■ **About this exercise**: Repeat only the lines between the one with "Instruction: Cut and" and the end of the material below, both ends included. Omit any picture.

──────────

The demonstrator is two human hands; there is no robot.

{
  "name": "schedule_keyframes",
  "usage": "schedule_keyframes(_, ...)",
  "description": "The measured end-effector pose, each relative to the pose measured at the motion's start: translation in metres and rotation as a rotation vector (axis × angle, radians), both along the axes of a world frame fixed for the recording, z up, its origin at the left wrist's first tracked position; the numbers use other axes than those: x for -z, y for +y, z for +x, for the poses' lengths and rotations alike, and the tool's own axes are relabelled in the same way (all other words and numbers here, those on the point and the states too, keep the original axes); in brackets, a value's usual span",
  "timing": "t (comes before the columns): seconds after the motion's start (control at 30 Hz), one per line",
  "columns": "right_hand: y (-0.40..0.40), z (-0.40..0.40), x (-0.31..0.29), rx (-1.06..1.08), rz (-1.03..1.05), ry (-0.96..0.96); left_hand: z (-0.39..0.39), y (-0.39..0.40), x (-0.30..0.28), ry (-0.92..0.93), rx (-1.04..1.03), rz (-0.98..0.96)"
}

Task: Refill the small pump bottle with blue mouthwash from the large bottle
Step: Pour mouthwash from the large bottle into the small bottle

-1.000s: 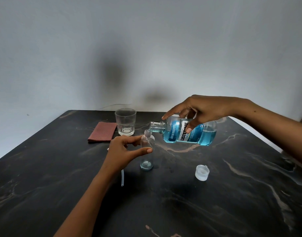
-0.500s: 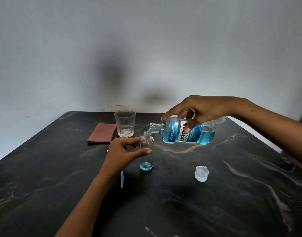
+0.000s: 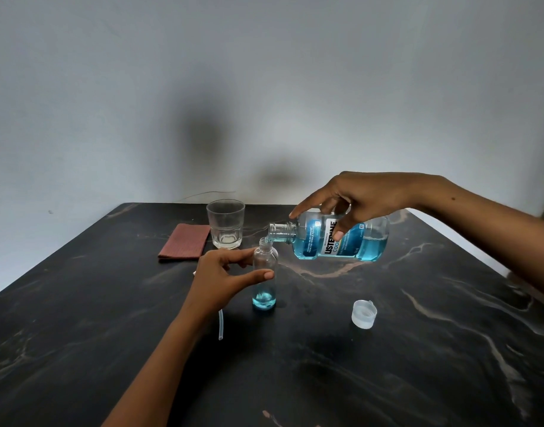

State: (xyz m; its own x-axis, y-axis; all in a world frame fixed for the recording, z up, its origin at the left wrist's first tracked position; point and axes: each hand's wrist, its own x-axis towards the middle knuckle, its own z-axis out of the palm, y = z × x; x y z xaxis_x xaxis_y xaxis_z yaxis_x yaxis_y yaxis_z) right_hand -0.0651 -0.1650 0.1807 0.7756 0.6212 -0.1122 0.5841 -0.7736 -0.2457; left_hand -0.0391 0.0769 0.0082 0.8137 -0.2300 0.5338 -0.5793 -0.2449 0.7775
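The small clear bottle [image 3: 265, 266] stands upright on the dark marble table [image 3: 387, 365], uncapped, with a shallow layer of blue mouthwash at its bottom. My left hand [image 3: 224, 275] grips its side between thumb and fingers. My right hand [image 3: 357, 198] holds the large mouthwash bottle [image 3: 341, 238] from above, tipped nearly horizontal, its open neck right over the small bottle's mouth. Blue liquid sits partly filling the large bottle, and a thin trickle shows at its lip.
An empty drinking glass [image 3: 226, 223] and a folded reddish cloth [image 3: 184, 245] lie behind my left hand. The large bottle's clear cap [image 3: 363, 313] rests at the right front. A clear pump tube [image 3: 220, 325] lies beside my left wrist. A wall is behind the table.
The blue layer in the small bottle has risen slightly. The large bottle's neck has settled a little closer over the small bottle's mouth. Both hands keep their grips.
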Motion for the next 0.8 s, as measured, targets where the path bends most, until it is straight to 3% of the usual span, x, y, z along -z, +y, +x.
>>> schedule_keyframes(0.8, -0.0006, 0.0070, -0.0003, -0.012, -0.007, 0.000, 0.0062, 0.0018, 0.0038, 0.015, -0.015, 0.033)
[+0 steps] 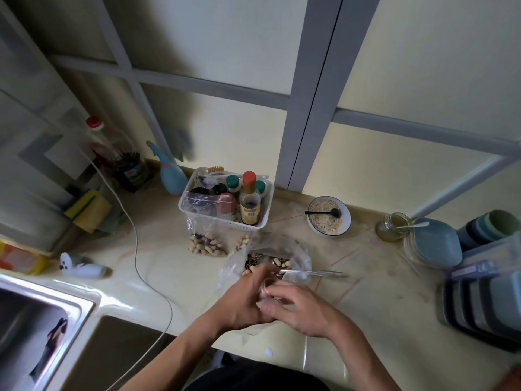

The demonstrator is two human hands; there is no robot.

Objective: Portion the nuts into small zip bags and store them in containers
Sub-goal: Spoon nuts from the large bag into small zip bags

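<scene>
Peanuts in pale shells mixed with dark seeds lie in a crumpled clear plastic bag on the glossy cream table, just beyond my hands. A metal spoon lies across the bag's open mouth, its handle pointing right. Both hands meet over the near edge of that bag. My left hand has its fingers curled around a small clear zip bag, and my right hand pinches the same thin plastic between thumb and fingertips; each grip is closed on it, though blur keeps me from telling how the bag's mouth stands.

Behind, a second clear bag holding shelled peanuts leans against a white perforated plastic basket full of bottles, among them a brown sauce bottle with a red cap. Right of the basket sits a white bowl of oat flakes with a black spoon resting in it. Further right stand a small glass jar with a white spoon, a stack of clear containers with a blue lid, and dark grey stacked trays at the table's right edge. A white cable trails across the table toward the steel sink at lower left. A blue spray bottle stands by the wall.
</scene>
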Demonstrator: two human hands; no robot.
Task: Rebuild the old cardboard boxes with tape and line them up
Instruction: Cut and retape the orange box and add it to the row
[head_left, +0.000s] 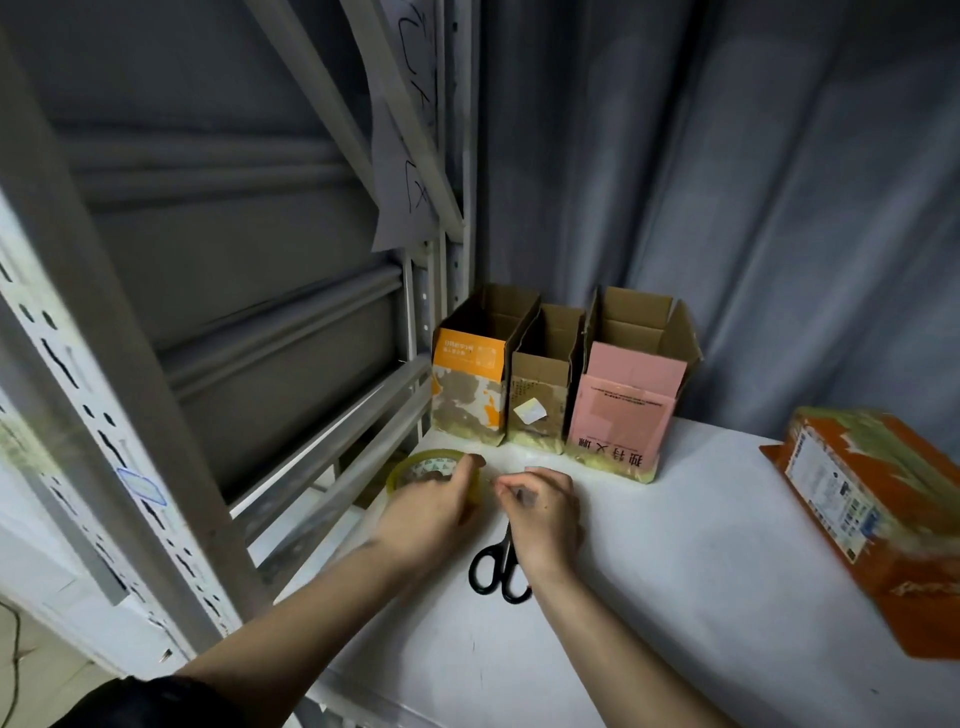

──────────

■ **Output below**:
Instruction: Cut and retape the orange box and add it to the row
[head_left, +0.000s] 

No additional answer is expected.